The Consumer Price Index (CPI) inflation report showed mixed results. The headline year-over-year rate was 8.3%, which is down slightly from the prior month of 8.5%, but above the estimate of 8.1% and still near a 40-year high. However, the month-over-month rate increased 0.3%, again above the estimate of 0.2% but well-below the prior month’s increase of 1.2%. “Core” ex-food and energy disappointed as well, increasing 0.6% and above both the estimate of 0.4% and the prior month’s increase of 0.3%. Overall, the surprise to the upside did little to change traders’ view of the Fed’s expected path.
More details regarding the negative impact of inflation came from the Labor Department who reported that Real (inflation adjusted) hourly earnings declined by 2.6% year-over-year, meaning that despite wages rising at the fastest pace in years, employees are making less when adjusted for inflation and pushing overall inflation higher.
The Producer Price Index (PPI) data was released on Thursday. Similar to the CPI report, the results were mixed with several year-over-year figures coming in higher than estimates in addition to upward revisions to the prior month, while month-over-month figures were at or below estimates and the prior month. ‘Core” PPI month-over-month was 0.4%, below the estimate of 0.7% and the prior months revision of 1.2%. Year-over-year “Core” PPI came in at 8.8%, still very-elevated but below the prior month’s reading of 9.6%.
Friday delivered consumer sentiment data with the University of Michigan’s preliminary report for May, and it showed a greater than expected decline. The index declined to 59.1, from 65.2 in April and well-below the estimate of 64.0 and is at the lowest level since August 2011.
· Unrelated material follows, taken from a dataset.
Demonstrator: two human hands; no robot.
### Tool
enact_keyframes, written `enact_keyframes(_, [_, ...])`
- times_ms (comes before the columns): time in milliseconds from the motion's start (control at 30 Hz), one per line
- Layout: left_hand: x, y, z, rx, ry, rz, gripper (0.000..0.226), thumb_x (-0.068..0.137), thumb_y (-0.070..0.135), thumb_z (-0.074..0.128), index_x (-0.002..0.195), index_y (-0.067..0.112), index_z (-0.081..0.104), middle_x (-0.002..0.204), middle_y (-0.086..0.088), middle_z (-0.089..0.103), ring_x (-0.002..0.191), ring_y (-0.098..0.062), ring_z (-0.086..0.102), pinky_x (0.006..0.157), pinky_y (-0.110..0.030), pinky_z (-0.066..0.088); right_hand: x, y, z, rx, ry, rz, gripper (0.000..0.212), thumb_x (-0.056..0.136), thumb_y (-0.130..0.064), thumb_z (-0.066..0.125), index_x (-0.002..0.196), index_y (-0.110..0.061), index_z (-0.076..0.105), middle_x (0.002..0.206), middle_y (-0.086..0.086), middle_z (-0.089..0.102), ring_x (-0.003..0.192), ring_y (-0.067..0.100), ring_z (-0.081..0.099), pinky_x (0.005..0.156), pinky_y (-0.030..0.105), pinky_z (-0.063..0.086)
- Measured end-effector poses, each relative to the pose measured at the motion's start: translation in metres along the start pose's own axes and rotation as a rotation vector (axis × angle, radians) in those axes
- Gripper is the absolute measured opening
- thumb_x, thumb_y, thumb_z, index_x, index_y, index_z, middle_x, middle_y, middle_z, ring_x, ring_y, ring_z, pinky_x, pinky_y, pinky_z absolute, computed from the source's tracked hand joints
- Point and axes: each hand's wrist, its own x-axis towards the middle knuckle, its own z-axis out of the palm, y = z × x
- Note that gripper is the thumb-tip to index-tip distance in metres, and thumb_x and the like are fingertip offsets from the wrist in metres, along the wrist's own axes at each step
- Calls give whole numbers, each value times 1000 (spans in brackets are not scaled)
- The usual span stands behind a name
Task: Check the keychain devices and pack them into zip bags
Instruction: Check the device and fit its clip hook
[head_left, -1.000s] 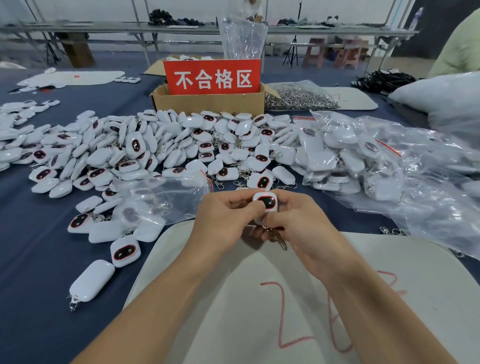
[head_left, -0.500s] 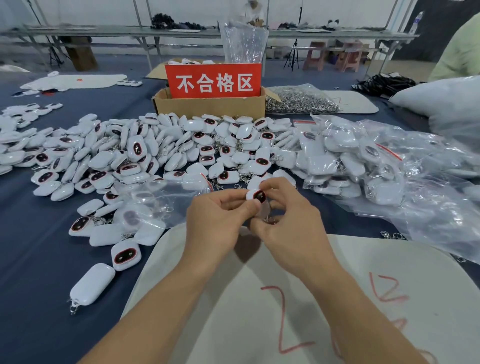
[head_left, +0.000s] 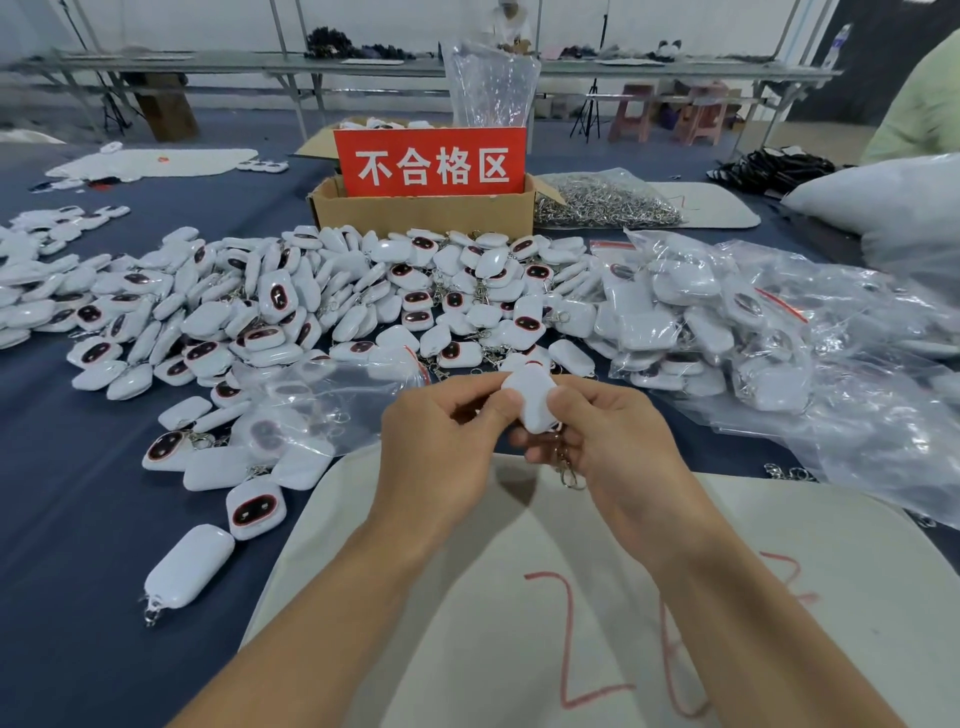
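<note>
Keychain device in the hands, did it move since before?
Yes. The keychain device turned over: dark face before, white back now. Against the red sign it sits in about the same spot.

Your left hand (head_left: 441, 431) and right hand (head_left: 618, 441) cover the lower edges of the keychain device (head_left: 532, 400), whose face is turned away from you, its chain (head_left: 569, 475) half hidden behind that right hand, while the zip bags (head_left: 857, 415) run off the right edge.
</note>
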Motion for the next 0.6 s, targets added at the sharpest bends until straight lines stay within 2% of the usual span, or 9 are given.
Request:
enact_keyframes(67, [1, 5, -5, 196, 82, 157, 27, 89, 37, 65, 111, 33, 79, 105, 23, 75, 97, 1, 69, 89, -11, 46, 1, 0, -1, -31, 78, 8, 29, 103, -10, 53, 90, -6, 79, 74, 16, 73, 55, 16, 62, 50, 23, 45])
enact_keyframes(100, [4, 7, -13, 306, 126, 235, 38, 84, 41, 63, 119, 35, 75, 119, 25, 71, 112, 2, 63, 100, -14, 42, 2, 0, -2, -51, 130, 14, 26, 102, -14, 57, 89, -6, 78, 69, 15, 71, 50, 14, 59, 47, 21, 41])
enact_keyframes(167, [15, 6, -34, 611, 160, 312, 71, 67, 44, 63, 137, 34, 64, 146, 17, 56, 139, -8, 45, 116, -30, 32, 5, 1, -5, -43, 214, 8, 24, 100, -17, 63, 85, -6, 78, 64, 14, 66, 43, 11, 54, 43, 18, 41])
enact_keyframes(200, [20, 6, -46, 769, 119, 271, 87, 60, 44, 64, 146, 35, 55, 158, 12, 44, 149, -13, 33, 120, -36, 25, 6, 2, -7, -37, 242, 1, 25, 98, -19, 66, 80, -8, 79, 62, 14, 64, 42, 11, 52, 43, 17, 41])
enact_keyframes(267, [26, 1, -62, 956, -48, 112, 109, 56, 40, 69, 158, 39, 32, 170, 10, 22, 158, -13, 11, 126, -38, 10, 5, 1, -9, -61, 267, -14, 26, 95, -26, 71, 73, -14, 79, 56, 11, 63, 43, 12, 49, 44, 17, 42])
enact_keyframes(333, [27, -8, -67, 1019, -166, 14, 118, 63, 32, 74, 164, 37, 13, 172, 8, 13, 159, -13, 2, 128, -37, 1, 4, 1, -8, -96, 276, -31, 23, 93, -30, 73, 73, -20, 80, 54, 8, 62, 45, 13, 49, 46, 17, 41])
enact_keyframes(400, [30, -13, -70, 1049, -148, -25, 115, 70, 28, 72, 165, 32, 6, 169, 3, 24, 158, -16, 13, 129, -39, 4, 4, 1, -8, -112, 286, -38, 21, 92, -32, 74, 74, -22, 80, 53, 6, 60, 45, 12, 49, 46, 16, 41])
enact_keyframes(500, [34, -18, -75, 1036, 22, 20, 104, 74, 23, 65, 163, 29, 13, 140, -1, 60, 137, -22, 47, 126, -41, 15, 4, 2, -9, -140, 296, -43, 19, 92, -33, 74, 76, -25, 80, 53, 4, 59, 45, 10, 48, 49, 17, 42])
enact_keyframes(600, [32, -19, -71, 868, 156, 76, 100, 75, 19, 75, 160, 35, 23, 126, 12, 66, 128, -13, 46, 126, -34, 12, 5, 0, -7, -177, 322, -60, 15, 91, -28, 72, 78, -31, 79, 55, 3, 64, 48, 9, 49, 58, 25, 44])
The S&P 500 declined to start the week, breaking the 4,000 level for the first time in over a year. Elevated levels of volatility continued with the VIX averaging 34.5 throughout the week. However, sentiment changed on Friday with all three major indexes posting strong gains, with the S&P 500 up 2.39%, closing at 4,023 for the week.
Volatility in interest rates continued with the yield on the 10-Year U.S. Treasury starting at 3.1%, declined to 2.85%, and closing the week at 2.94%.